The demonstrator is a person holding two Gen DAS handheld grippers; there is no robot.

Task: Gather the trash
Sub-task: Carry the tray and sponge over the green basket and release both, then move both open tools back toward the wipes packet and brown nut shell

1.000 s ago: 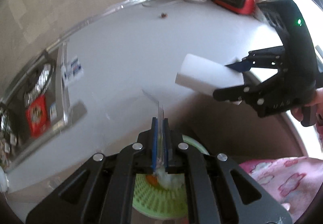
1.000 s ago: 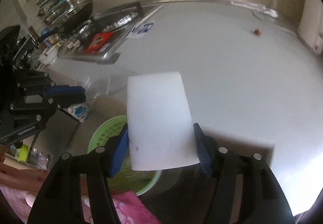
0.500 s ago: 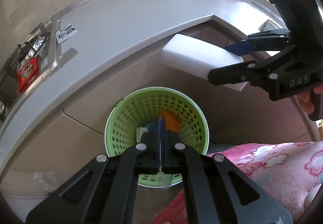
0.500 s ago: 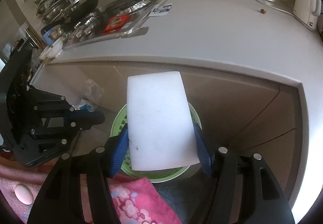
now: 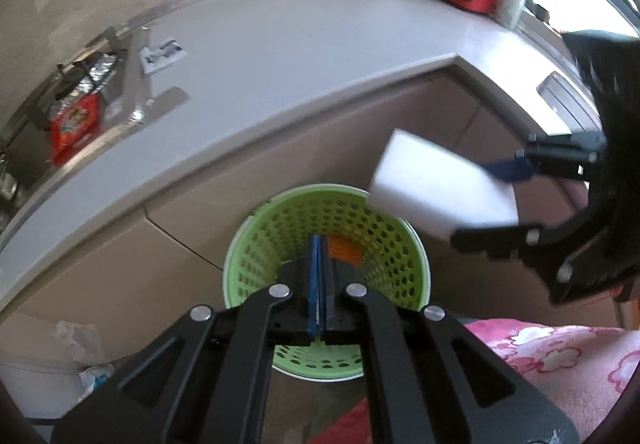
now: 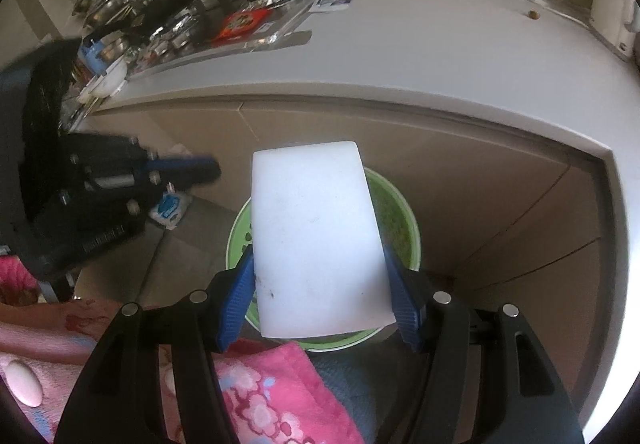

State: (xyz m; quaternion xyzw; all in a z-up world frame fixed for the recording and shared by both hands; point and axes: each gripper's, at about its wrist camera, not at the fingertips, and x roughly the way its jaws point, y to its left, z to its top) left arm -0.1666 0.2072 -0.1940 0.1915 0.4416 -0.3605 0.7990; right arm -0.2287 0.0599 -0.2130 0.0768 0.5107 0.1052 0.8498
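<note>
my right tongs (image 6: 320, 296) are clamped on the white sponge block (image 6: 316, 240), holding it right above the green basket (image 5: 248, 268) on the floor by the counter (image 5: 304, 56). my left tongs (image 5: 319, 276) are pressed together over the basket, nothing between them.

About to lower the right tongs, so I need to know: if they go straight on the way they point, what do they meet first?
Probably the green basket. The right tongs, shut on the white block, point down at its mouth; the block's front end would likely enter first, though depth is unclear.
</note>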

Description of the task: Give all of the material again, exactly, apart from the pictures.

Response box:
The demonstrator is a person holding two Gen DAS handheld grippers; there is no robot.

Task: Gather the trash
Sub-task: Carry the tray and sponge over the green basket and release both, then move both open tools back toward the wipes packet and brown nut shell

1.000 s ago: 
1.000 s ago: 
0.500 s ago: 
0.500 s ago: 
now: 
now: 

State: (xyz m; quaternion xyzw; all in a z-up world frame fixed for the recording and shared by both hands; point and axes: each gripper's, at about its wrist camera, not at the fingertips, and x roughly the way its jaws point, y to its left, z to its top) left arm -0.1666 0.2072 -0.1940 0.1915 0.4416 -0.3605 0.7990; right arm -0.2287 0.0599 -0.2130 0.0768 0.5107 0.1052 0.8498
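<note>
my right tongs (image 6: 320, 296) are clamped on the white sponge block (image 6: 316, 240), holding it right above the green basket (image 5: 248, 268) on the floor by the counter (image 5: 304, 56). my left tongs (image 5: 319, 276) are pressed together over the basket, nothing between them.

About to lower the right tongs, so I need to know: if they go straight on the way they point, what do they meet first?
Probably the green basket. The right tongs, shut on the white block, point down at its mouth; the block's front end would likely enter first, though depth is unclear.
</note>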

No further work remains in this exercise.